Depuis quelques années, les écoles publiques et privées ont misé gros sur les nouvelles technologies : tablette électronique, téléphone intelligent, ordinateur portable… certaines commencent même à parler d’intégrer la réalité virtuelle dans leurs classes. Force est de constater que notre système d’éducation tend de plus en plus à se virtualiser. Avant la pandémie, bien malin celui qui aurait pu prédire jusqu’où allait s’arrêter notre technophilie, alors que chaque innovation technologique fut embrassée par les décideurs en éducation.

Publié le 17 janvier
David Santarossa
David Santarossa Titulaire de maîtrises en enseignement et en philosophie et enseignant au secondaire

Cette approche technophile a cependant heurté un mur au mois de mars 2020 avec l’arrivée du virus qui se passe de présentation.

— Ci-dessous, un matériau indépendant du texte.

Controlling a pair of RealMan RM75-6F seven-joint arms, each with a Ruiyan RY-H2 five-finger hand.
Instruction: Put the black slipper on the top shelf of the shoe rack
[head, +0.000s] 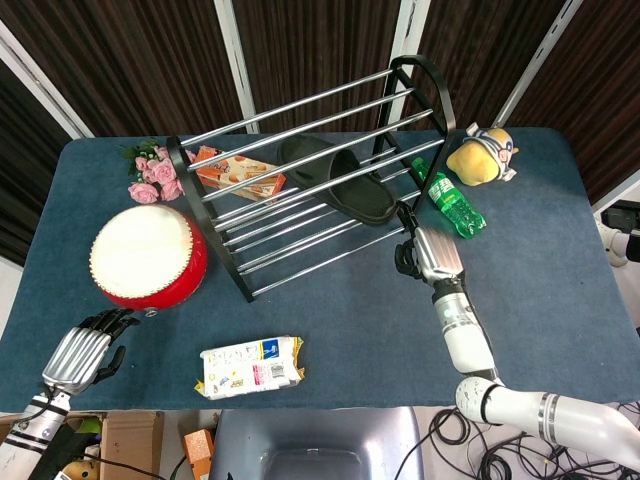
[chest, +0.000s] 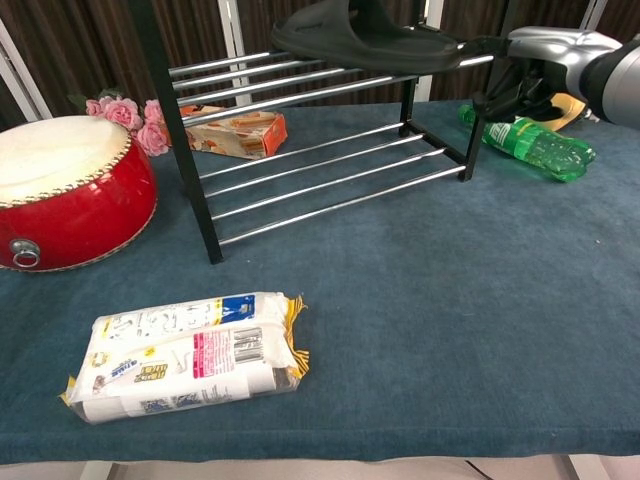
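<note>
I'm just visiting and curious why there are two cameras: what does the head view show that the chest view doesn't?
Only the head view shows the left hand at the table's near edge, and the plush toy's face. Only the chest view shows the drum's red side with its metal ring. Both share the black slipper on the shoe rack, the right hand beside it, the green bottle and the snack packet.

Looks like a robot test lab, not a home: blue-covered table (head: 560, 300) set before dark slatted wall panels (head: 320, 50), odd props laid out on it – drum (head: 148, 256), shoe rack (head: 310, 180), plush toy (head: 481, 156), bottle (head: 449, 201) – with loose cables (head: 450, 430) trailing below
</note>
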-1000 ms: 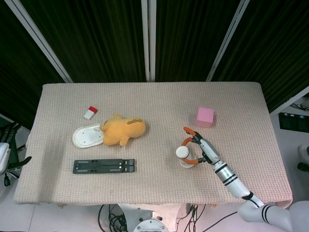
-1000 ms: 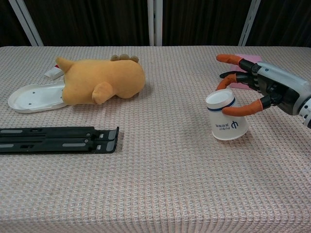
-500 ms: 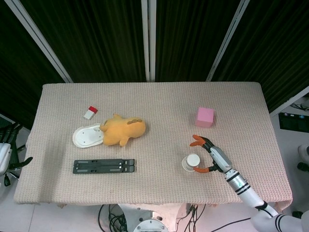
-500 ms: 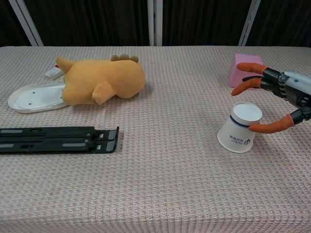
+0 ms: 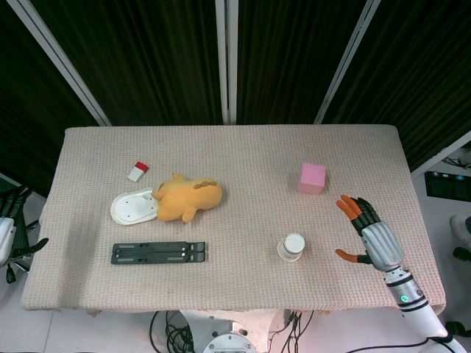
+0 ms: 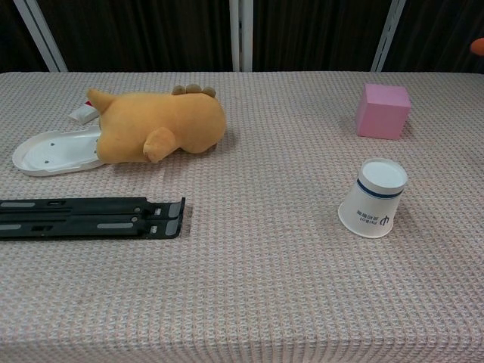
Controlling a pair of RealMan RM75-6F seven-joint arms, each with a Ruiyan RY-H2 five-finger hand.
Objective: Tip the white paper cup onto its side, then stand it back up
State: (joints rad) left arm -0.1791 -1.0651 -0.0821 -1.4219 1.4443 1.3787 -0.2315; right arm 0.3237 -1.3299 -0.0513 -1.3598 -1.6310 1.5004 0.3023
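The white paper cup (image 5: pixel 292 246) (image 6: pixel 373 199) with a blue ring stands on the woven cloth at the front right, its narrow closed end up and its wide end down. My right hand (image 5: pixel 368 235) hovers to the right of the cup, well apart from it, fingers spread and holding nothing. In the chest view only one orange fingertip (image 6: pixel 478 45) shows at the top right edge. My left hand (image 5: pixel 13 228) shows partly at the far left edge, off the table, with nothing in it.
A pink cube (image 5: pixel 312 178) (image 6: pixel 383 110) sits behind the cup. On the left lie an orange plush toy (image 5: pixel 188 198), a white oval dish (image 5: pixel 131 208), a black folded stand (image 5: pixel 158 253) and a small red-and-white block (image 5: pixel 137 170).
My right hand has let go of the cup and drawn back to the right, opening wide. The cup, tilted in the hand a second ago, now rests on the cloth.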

Aujourd’hui, plus personne ne remet en question l’échec de l’enseignement virtuel, même s’il est vrai que l’enseignement à distance vaut mieux que pas d’enseignement du tout.

La pandémie aura donc eu ceci de salutaire en éducation : nous aurons compris qu’innovation ne rime pas toujours avec amélioration.

Nous devrions prendre prétexte de ce constat de l’échec de l’enseignement en ligne pour réviser notre jugement par rapport à l’usage des outils technologiques en classe. Certes, l’enseignement en ligne et l’enseignement en classe à l’aide d’outils technologiques sont considérablement différents, mais soyons sérieux, pensons-nous vraiment que les effets désastreux du premier ne correspondent d’aucune façon avec les effets du second ?

À peine quelques années après la mise en marché de ces nouveaux écrans, ces derniers faisaient massivement leur entrée dans nos écoles et dans les chambres de nos adolescents et de nos adolescentes. A-t-on évalué l’effet de ces outils technologiques, ou bien avons-nous tout simplement été séduits par les multiples fonctionnalités qu’ils offrent ? Les études ne s’entendent pas toutes, mais elles tendent à montrer que les écrans en classe présentent, au mieux, peu d’avantages sur le plan de l’apprentissage ou, au pire, un effet net négatif. Voilà donc une technologie très coûteuse, qui est à remplacer chaque plan quinquennal et qui produit peu d’effets. On trouverait sans doute une meilleure utilité à tous ces milliards dépensés.

En plus de ces effets négatifs d’un point de vue didactique, d’autres enjeux culturels et sociaux sont à souligner. Cyberintimidation, cyberdépendance, déficit de transmission culturelle, distraction, plagiat, problèmes d’estime de soi : les nouveaux écrans ont joué le rôle de catalyseur pour tous ces problèmes qui touchent nos élèves, sans pour autant qu’on déploie de dispositifs pour les pallier.

Trop longtemps, le fardeau de la preuve a été du côté de ceux qui critiquaient les nouvelles technologies et, malheureusement, de peur de passer pour un dinosaure, un réactionnaire ou un technophobe, ils étaient nombreux à se taire. Pourtant, de bonnes raisons nous poussent aujourd’hui à tourner le dos, du moins en partie, à ces nouvelles technologies. On comprend donc difficilement comment nous avons pu être si passifs face à l’implantation de ces nouveaux écrans maintenant omniprésents.

Ceux qui lisent cet article estiment-ils que leur éducation fût à ce point déficiente qu’elle ne mérite même pas d’être un tant soit peu défendue aujourd’hui ? Estiment-ils que les modes pédagogiques et la technophilie ambiante sont des arguments suffisants pour mettre au placard leur école, soit celle du papier et du crayon ? Sans pour autant remplacer la technophilie par la technophobie, il est plus que temps que le fardeau de la preuve en matière d’innovation technologique change de camp.